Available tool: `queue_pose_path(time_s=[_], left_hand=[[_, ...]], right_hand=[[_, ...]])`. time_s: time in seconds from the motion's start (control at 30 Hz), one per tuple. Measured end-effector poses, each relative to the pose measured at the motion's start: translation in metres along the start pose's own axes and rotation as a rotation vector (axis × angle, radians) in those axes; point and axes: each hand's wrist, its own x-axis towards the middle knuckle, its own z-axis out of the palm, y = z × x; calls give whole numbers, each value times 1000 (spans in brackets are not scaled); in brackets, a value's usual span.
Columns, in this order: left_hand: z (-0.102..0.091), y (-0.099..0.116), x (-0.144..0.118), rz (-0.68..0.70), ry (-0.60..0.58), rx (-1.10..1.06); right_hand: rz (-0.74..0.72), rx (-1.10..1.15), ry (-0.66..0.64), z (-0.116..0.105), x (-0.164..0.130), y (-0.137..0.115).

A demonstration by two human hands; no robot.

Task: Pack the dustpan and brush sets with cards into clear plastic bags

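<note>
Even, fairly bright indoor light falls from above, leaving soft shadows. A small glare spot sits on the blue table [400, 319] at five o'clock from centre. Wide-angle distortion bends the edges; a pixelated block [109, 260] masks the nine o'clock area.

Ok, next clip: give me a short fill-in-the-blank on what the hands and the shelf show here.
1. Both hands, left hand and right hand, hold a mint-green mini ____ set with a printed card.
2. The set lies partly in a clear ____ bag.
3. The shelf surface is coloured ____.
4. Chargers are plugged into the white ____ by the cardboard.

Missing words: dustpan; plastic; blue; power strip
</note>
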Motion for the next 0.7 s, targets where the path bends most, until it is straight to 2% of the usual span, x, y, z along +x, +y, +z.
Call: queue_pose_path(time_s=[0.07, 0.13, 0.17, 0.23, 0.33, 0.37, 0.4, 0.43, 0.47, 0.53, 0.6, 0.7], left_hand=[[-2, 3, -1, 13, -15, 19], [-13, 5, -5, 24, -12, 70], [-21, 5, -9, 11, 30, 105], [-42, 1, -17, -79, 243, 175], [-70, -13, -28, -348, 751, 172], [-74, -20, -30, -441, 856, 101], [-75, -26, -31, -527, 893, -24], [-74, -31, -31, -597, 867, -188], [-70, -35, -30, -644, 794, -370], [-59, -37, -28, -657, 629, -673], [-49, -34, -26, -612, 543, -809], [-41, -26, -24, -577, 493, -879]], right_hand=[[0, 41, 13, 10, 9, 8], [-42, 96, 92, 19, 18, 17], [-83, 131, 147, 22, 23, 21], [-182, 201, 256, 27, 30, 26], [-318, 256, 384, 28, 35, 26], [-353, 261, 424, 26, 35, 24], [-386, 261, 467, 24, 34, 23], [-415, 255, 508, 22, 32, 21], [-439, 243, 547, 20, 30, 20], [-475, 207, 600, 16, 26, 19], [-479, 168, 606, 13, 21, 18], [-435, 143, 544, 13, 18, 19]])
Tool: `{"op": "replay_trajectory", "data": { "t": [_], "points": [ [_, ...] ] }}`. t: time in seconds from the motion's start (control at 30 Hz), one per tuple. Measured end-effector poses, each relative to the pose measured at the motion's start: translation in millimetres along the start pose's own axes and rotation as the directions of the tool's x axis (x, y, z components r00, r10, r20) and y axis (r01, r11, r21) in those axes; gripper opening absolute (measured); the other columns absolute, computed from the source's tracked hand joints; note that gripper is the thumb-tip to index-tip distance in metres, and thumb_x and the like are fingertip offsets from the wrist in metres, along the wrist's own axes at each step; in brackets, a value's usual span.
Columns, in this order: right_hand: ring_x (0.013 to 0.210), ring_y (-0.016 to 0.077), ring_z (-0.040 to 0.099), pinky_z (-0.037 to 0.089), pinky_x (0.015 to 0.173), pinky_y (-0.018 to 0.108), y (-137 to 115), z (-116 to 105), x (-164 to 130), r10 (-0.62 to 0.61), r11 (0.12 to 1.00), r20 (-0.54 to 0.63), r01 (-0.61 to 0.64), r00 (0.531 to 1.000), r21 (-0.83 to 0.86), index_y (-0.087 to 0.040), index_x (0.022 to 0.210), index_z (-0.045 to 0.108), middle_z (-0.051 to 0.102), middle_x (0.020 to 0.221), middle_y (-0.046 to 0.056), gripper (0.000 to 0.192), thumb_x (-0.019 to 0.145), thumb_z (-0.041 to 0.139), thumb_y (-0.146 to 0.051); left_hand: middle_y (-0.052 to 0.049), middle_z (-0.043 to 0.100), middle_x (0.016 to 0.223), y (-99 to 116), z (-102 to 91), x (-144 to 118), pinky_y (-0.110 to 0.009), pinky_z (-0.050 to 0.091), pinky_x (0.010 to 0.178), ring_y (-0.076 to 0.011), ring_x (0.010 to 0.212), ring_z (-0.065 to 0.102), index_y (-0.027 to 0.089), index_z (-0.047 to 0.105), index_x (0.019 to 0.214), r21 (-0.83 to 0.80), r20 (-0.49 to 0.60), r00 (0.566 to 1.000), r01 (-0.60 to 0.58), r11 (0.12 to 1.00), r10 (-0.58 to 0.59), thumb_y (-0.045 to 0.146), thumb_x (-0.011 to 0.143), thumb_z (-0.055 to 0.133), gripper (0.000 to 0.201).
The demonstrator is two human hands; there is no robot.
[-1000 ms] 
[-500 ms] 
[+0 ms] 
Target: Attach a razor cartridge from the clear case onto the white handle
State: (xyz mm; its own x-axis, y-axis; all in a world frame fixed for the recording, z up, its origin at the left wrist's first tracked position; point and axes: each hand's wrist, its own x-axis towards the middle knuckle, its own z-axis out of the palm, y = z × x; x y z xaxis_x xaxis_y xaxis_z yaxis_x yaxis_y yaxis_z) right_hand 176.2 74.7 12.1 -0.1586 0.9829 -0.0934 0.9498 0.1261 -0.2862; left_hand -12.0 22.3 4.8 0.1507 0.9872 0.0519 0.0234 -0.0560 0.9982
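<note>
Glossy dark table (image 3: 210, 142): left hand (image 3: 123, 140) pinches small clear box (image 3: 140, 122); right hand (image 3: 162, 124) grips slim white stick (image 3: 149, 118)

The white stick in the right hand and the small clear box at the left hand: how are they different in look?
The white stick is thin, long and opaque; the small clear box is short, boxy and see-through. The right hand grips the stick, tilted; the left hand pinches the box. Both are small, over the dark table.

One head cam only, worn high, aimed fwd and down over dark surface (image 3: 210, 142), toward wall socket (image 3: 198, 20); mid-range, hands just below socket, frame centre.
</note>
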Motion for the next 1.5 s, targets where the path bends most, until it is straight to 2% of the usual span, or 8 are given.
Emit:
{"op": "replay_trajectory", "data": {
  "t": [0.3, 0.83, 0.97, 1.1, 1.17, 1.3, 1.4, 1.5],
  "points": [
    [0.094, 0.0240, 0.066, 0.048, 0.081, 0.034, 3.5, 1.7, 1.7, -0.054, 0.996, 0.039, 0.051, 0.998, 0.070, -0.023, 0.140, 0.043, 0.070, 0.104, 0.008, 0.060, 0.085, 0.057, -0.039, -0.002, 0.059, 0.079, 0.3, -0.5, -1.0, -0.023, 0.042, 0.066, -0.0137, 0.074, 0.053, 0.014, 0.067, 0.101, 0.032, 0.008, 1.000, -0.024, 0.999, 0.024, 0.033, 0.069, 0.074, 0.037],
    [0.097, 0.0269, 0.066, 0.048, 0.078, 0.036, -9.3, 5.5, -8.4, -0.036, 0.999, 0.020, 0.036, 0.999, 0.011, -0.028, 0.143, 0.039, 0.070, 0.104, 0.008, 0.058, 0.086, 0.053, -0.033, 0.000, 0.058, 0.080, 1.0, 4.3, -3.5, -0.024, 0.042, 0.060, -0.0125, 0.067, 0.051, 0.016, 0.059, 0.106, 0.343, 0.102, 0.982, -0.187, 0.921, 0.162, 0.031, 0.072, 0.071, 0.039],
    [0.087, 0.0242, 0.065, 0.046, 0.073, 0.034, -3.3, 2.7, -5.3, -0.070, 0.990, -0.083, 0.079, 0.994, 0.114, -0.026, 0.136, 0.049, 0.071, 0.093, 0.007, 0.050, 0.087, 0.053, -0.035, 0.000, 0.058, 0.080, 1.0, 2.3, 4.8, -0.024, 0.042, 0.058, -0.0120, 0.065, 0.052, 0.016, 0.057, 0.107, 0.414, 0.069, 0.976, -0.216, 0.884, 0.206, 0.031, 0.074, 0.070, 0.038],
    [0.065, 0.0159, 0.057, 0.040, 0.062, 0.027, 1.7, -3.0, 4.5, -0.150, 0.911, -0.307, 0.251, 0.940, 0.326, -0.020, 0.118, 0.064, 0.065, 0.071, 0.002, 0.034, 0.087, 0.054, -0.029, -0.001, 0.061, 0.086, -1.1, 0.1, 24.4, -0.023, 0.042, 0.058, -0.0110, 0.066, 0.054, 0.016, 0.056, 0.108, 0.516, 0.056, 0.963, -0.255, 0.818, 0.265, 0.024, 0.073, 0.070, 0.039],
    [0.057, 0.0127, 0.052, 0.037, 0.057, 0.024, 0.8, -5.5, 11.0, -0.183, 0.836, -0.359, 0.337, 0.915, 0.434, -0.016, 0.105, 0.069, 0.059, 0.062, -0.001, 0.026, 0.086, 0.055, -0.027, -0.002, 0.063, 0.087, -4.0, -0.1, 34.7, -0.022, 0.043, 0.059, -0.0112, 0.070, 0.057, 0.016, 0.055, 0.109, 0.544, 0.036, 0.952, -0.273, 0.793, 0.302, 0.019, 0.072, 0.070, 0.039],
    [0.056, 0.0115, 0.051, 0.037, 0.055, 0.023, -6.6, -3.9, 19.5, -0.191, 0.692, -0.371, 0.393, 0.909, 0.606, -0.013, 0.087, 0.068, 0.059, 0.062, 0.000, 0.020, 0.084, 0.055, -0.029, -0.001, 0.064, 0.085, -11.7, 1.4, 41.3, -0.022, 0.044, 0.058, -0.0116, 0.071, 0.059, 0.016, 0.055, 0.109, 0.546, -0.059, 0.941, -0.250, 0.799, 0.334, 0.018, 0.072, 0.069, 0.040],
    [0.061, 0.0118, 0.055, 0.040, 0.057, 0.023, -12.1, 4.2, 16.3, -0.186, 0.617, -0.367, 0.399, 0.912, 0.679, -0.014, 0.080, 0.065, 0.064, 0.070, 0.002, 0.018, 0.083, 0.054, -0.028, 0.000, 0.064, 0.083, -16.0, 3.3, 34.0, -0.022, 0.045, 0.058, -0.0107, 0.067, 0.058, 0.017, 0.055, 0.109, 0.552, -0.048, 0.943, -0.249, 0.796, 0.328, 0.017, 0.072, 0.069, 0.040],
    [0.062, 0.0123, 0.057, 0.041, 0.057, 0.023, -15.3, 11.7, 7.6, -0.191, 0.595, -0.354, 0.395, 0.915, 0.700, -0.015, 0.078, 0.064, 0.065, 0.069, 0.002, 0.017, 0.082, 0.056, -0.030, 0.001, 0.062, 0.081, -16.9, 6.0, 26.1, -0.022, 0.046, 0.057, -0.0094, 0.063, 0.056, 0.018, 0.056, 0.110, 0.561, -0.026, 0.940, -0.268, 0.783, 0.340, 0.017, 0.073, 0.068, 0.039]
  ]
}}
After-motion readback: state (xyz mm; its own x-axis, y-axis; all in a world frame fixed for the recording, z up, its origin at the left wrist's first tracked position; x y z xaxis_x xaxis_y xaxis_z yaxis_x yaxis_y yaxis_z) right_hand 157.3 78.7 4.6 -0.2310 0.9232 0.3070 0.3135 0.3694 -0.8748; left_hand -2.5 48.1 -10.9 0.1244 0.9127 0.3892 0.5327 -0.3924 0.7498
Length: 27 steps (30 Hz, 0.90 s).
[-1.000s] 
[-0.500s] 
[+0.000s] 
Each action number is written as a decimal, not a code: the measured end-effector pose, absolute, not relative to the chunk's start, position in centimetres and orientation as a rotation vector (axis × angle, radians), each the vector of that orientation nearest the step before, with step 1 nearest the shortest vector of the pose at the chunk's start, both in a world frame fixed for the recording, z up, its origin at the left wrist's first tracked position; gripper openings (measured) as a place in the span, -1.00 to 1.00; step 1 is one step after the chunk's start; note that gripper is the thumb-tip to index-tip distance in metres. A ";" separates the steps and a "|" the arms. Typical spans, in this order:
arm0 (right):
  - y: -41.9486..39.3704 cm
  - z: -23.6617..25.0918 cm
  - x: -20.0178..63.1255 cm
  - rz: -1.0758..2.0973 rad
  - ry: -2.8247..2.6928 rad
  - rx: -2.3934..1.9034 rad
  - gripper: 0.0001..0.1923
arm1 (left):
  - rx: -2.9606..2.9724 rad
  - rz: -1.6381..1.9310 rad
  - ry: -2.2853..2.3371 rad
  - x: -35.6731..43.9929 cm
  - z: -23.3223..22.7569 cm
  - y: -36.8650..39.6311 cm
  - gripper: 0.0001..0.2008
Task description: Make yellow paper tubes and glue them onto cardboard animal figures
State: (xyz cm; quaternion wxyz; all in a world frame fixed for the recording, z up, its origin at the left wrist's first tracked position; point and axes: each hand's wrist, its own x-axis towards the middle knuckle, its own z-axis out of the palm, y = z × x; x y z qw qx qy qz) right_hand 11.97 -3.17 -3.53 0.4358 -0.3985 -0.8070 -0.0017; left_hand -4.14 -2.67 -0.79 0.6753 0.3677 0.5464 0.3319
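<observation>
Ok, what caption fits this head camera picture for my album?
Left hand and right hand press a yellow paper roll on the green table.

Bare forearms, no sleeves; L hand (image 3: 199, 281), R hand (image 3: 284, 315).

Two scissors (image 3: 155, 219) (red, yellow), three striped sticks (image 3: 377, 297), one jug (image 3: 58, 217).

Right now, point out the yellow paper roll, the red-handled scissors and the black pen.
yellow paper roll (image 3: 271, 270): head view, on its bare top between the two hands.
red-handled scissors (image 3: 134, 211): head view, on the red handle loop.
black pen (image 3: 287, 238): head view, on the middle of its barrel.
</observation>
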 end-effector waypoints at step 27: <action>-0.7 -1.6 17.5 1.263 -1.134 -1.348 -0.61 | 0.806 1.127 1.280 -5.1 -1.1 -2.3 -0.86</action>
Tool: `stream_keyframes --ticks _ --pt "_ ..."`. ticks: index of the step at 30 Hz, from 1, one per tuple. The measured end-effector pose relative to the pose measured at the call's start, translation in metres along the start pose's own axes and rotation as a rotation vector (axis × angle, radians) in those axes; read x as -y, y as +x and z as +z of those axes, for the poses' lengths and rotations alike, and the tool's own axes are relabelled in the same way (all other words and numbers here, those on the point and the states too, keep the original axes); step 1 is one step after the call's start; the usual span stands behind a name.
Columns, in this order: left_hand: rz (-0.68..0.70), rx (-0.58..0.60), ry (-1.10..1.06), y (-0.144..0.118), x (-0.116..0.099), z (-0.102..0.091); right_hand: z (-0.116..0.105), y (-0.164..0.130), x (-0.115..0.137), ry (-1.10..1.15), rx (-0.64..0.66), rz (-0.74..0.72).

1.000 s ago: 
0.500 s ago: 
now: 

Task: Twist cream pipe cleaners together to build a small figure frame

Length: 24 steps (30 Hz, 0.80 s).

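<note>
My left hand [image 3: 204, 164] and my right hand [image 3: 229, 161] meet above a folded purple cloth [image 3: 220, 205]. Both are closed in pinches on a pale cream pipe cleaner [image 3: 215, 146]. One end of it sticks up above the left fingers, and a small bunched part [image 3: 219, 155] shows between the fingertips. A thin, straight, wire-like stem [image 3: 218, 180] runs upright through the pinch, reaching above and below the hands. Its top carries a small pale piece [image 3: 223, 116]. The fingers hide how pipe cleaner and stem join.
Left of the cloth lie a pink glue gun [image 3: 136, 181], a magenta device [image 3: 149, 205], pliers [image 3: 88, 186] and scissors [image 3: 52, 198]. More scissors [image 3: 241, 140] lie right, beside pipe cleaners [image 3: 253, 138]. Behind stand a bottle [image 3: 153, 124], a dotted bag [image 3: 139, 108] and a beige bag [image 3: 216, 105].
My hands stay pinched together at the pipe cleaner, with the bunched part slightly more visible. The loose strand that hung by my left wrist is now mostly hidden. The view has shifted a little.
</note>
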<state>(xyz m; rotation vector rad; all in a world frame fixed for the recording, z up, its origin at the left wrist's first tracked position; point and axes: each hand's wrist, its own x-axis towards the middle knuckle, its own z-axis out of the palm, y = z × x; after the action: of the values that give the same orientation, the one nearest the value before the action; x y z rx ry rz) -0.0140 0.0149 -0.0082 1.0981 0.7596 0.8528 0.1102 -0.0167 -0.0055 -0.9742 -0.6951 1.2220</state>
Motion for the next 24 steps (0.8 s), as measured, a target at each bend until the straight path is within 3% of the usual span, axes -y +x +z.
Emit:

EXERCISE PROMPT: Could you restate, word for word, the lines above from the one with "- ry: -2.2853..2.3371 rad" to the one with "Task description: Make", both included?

WRITTEN SOLUTION:
  - ry: -2.2853..2.3371 rad
  - x: -35.6731..43.9929 cm
  - z: -23.3223..22.7569 cm
  - y: -36.8650..39.6311 cm
  - gripper: 0.0001..0.2008
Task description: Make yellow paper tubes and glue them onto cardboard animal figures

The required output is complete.